(PROBLEM DETAILS) Leaving out the images, return the data below exactly as it is written.

(SOURCE DATA)
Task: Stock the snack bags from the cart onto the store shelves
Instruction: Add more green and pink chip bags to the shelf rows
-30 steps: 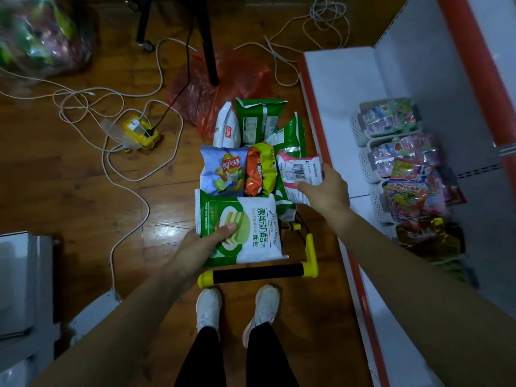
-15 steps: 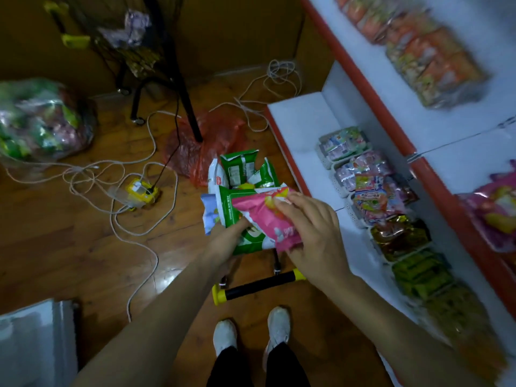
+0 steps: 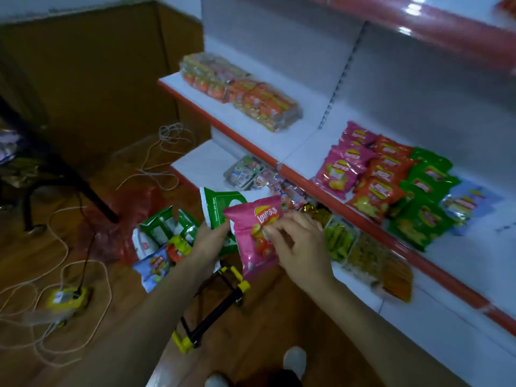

(ANSWER TO THIS PROBLEM)
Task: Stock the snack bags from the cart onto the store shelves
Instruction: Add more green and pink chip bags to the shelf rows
-30 steps: 
-15 steps: 
+0 steps: 

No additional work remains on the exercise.